### EXERCISE BRIEF:
Which lines in the listing below contain "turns"? Copy each of them.
**********
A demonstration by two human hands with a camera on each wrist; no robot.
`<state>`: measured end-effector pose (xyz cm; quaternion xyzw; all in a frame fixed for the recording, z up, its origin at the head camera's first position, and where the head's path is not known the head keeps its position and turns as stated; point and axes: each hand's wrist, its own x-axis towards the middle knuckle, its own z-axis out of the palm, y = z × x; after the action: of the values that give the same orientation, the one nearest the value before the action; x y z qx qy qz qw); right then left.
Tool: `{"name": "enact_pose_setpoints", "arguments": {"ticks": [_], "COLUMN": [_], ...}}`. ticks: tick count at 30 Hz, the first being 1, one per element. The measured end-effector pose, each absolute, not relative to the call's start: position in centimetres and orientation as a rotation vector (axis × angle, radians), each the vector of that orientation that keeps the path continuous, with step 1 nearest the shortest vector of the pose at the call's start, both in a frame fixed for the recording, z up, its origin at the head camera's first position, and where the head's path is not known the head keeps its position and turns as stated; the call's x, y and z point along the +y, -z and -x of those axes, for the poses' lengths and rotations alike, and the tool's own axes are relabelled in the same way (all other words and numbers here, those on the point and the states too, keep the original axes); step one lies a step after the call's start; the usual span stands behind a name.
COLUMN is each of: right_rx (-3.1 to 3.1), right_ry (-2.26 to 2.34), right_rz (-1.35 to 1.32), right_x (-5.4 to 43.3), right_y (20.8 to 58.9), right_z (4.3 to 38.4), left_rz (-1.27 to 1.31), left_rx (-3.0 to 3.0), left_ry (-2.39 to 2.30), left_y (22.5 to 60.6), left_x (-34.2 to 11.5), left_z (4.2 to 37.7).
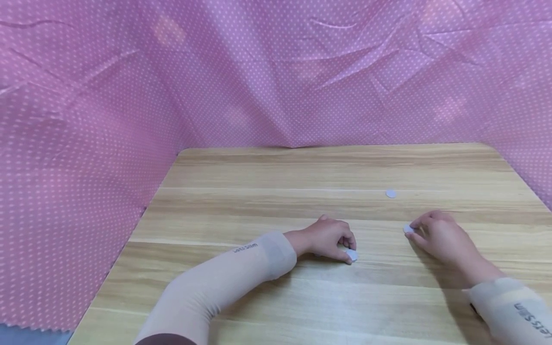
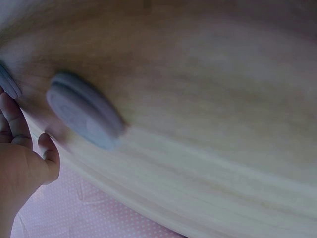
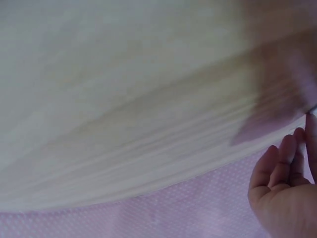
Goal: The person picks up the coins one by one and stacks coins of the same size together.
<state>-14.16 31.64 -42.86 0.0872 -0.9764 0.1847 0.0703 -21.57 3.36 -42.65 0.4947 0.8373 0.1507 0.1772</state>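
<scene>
My left hand (image 1: 328, 236) is low over the tabletop, pinching a pale grey round disc (image 1: 352, 255) between thumb and fingers. In the left wrist view that disc (image 2: 8, 82) shows at the left edge, by the fingertips. Nearer that wrist lies a thick grey disc (image 2: 81, 116) with a groove around its side, like two layers stacked; the head view shows only a sliver of it under the wrist. To the right, my right hand (image 1: 444, 237) pinches another pale disc (image 1: 408, 229) by its edge. The right wrist view shows curled fingers (image 3: 280, 166), its disc mostly out of frame.
One more pale disc (image 1: 390, 194) lies farther back on the wood-grain table (image 1: 258, 191), beyond both hands. Pink dotted cloth (image 1: 276, 86) hangs around the table's back and sides. Light sleeves (image 1: 233, 273) cover both forearms.
</scene>
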Motion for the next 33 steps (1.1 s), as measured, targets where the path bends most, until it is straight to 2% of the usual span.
{"name": "enact_pose_setpoints", "arguments": {"ticks": [21, 33], "right_rx": [-2.933, -2.909], "right_ry": [-0.654, -0.656], "right_rz": [-0.362, -0.526], "right_x": [27.3, 25.1], "right_y": [42.9, 43.0], "right_z": [13.3, 13.5], "left_rz": [-1.412, -1.414], "left_rx": [2.365, 2.366], "left_ry": [-0.426, -0.426], "left_y": [42.5, 42.6], "left_x": [3.3, 3.6], "left_z": [21.6, 21.8]}}
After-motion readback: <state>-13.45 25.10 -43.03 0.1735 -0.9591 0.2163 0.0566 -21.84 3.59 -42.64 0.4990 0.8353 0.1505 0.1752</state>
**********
### THE COMPLETED TASK:
`<state>`: measured end-effector pose (xyz cm; quaternion xyzw; all in a frame fixed for the recording, z up, its origin at the head camera's first position, and where the head's path is not known the head keeps its position and turns as stated; point and axes: each hand's wrist, its own x-axis towards the middle knuckle, its own z-axis out of the palm, y = z × x; after the action: of the values that give the same orientation, the one nearest the value before the action; x y z qx qy qz qw); right then left.
Tool: `{"name": "enact_pose_setpoints", "arguments": {"ticks": [_], "COLUMN": [_], ...}}`. ticks: tick count at 30 Hz, the first being 1, one per element. The measured end-effector pose, each absolute, not relative to the call's start: position in centimetres and orientation as a rotation vector (axis × angle, radians), each the vector of that orientation that keeps the path continuous, with step 1 nearest the shortest vector of the pose at the call's start, both in a frame fixed for the recording, z up, its origin at the head camera's first position, and where the head's path is not known the head keeps its position and turns as stated; the call's x, y and z point along the +y, -z and -x of those axes, for the poses' lengths and rotations alike, and the tool's own axes are relabelled in the same way (all other words and numbers here, those on the point and the states too, keep the original axes); step one lies a step after the call's start; the usual span stands behind a name.

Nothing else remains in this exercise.